Transport Correspondent

Train services through the Channel tunnel returned to near normal yesterday after the worst couple of days in the project's short history.

There were only a few cancellations on Eurostar trains yesterday and most were running on time while the backlog of truck drivers seeking to go through the tunnel on Le Shuttle services, which caused chaos on the adjoining motorway, finally cleared late on Wednesday night. Several thousand Eurostar passengers will be entitled to free trips after suffering delays of up to 15 hours on their trips between London, Paris and Brussels.

Engineers yesterday were still trying to ascertain the precise cause of the breakdown of two Eurostar trains in the tunnel on Tuesday, but it is thought they are pinpointing the cause as water getting into the electric systems. A spokesman for EPS, the British arm of the consortium that runs the Eurostar service, said: "We're still examining various possibilities but one likely is that water and ice got into the parts of the system and wiring which rainwater does not normally reach." He said that the driving snow was the main cause.

While most of the difficulties were experienced by the Eurostar trains, the tunnel itself was hampered by points freezing up at both entrances, and the failure of one of its Le Shuttle trains early on Tuesday which blocked one line.

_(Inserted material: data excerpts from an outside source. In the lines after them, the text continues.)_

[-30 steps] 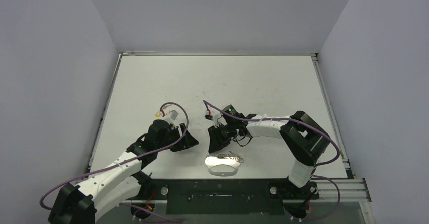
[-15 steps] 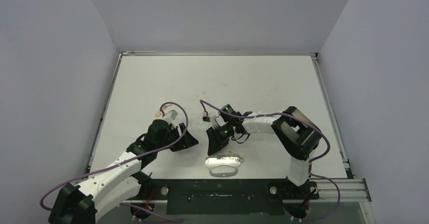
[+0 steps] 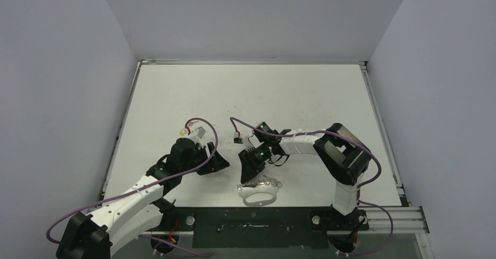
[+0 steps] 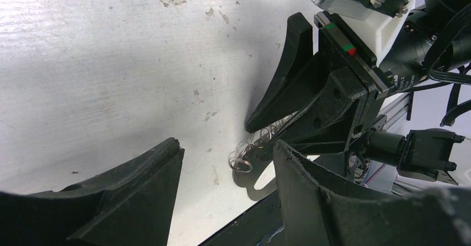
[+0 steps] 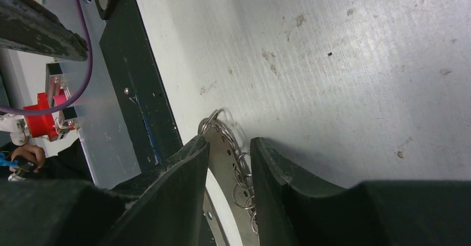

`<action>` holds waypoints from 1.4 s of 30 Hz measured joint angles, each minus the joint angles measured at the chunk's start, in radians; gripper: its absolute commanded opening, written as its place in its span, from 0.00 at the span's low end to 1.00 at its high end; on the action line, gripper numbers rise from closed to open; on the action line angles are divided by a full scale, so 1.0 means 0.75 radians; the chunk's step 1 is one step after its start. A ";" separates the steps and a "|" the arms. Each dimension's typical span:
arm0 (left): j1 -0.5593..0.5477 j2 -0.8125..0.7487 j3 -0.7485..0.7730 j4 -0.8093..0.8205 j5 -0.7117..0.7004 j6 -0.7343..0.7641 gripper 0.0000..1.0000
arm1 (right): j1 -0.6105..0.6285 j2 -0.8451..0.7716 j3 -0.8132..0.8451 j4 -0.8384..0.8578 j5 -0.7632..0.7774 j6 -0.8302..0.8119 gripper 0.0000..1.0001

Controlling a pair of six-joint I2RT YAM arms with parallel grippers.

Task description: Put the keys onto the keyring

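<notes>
My left gripper [image 4: 226, 145] hangs open over the desk [image 3: 292, 95]. My right gripper [image 5: 229, 143] straddles the keyring [image 3: 257, 190], jaws narrowly apart; I can't tell if it's pinching.

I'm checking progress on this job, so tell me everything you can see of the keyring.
The keyring is a flat, silver-grey metal oval loop with a short chain of small rings at one end. It lies flat on the white table near the front edge, between the two arms' bases. The right gripper stands over its chain end, one finger on either side; whether the fingers pinch it cannot be told.
</notes>
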 measured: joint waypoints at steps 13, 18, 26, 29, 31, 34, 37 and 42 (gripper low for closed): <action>0.000 -0.015 0.000 0.008 0.001 0.000 0.59 | 0.026 0.037 0.021 -0.003 -0.025 -0.010 0.28; 0.001 -0.019 0.000 0.008 0.001 0.004 0.59 | 0.058 0.065 0.047 -0.004 -0.041 -0.023 0.14; 0.007 -0.047 0.000 0.007 -0.001 0.021 0.58 | 0.069 0.075 0.060 -0.058 -0.023 -0.054 0.00; 0.007 -0.070 0.000 0.007 -0.005 0.024 0.58 | 0.069 0.051 0.064 -0.094 0.006 -0.068 0.00; 0.007 -0.090 -0.001 0.008 -0.007 0.030 0.57 | 0.069 0.020 0.066 -0.125 0.040 -0.086 0.00; 0.007 -0.128 -0.011 0.021 -0.007 0.045 0.56 | 0.069 -0.058 0.077 -0.173 0.100 -0.114 0.00; 0.007 -0.161 -0.030 0.040 -0.006 0.057 0.56 | 0.069 -0.150 0.101 -0.210 0.159 -0.140 0.00; 0.007 -0.209 -0.075 0.103 0.002 0.074 0.54 | 0.069 -0.253 0.160 -0.241 0.259 -0.182 0.00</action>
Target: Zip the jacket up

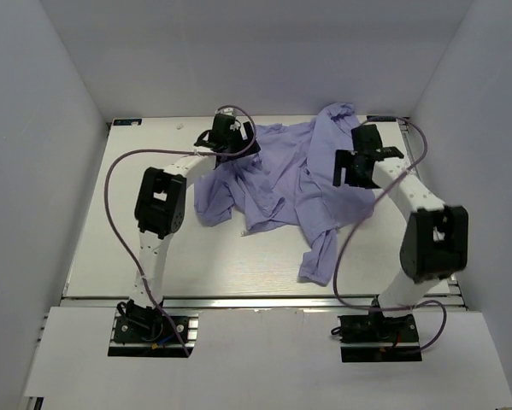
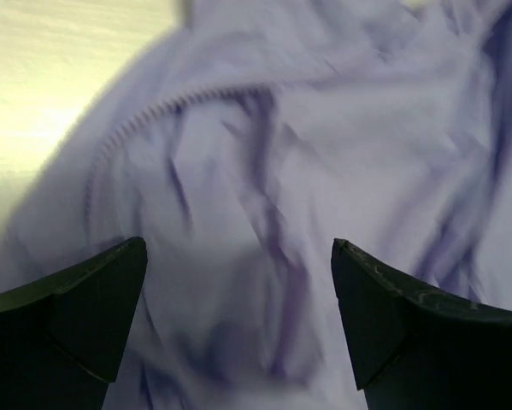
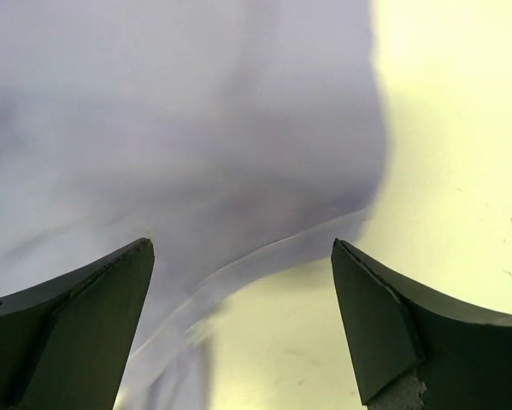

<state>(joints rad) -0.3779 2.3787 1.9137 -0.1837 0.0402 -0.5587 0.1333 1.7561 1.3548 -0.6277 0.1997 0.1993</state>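
Observation:
The lavender jacket (image 1: 281, 184) lies crumpled across the far middle of the white table (image 1: 110, 248), one sleeve trailing toward the near edge. My left gripper (image 1: 243, 143) hangs over the jacket's far left part; in the left wrist view it (image 2: 238, 282) is open above wrinkled fabric (image 2: 324, 154), with a line of zipper teeth (image 2: 153, 115) curving at upper left. My right gripper (image 1: 345, 171) is over the jacket's right part; in the right wrist view it (image 3: 243, 282) is open and empty above a pale fabric edge (image 3: 264, 260) and bare table.
White walls close the table in on the left, right and far side. Purple cables (image 1: 110, 196) loop from both arms. The table's metal front rail (image 1: 264, 301) runs along the near edge. Bare tabletop shows left of the jacket and near the front.

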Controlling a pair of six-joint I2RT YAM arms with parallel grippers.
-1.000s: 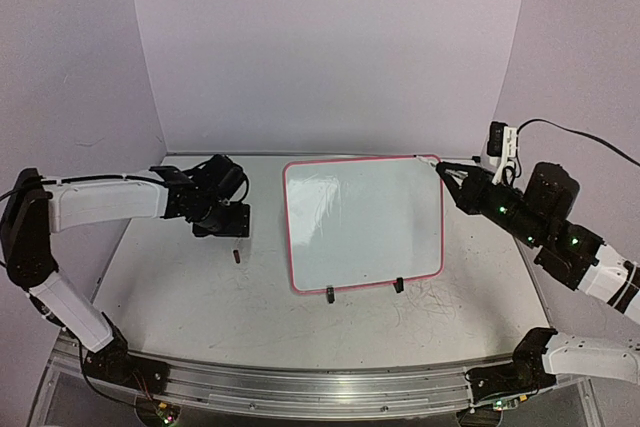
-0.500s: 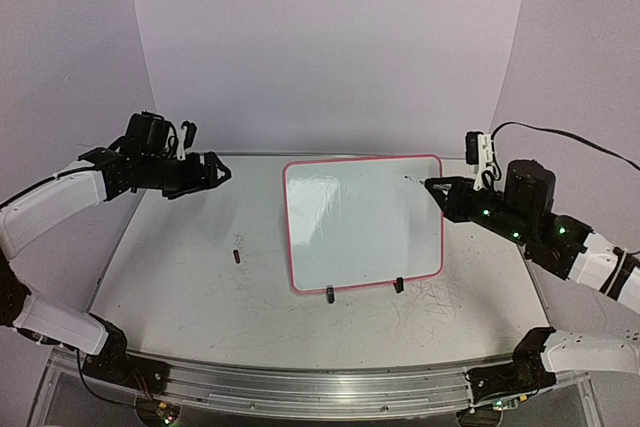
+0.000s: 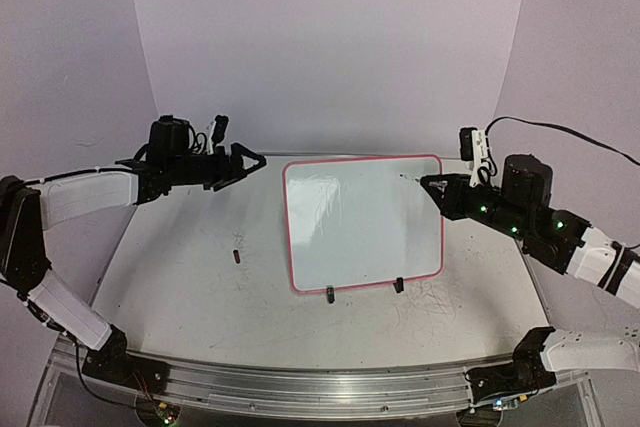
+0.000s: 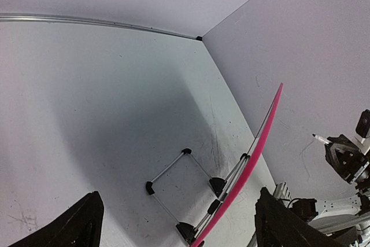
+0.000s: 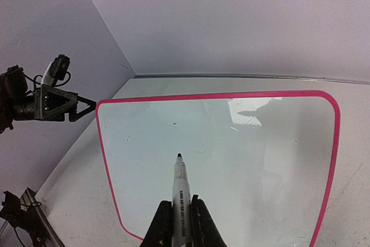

On Wednesday, about half of Eurostar trains had been taken out of service for minor repairs for damage caused to their electricity equipment - which is linked to the signalling system - by ice, snow and ballast dislodged by extreme conditions.

However, yesterday most were operating and virtually all will be back in service in time for Friday's usual rush.

Last night, a spokesman for EPS said the Eurostar breakdowns were made worse by the weather, track failures, both in Britain and in France, and the problems in the tunnel.

He said: "The trains are not fragile, they are built to withstand reasonable weather conditions, but the weather was very bad indeed. We did have problems but these should be seen in the context of those suffered on the roads and by the ferries and airlines."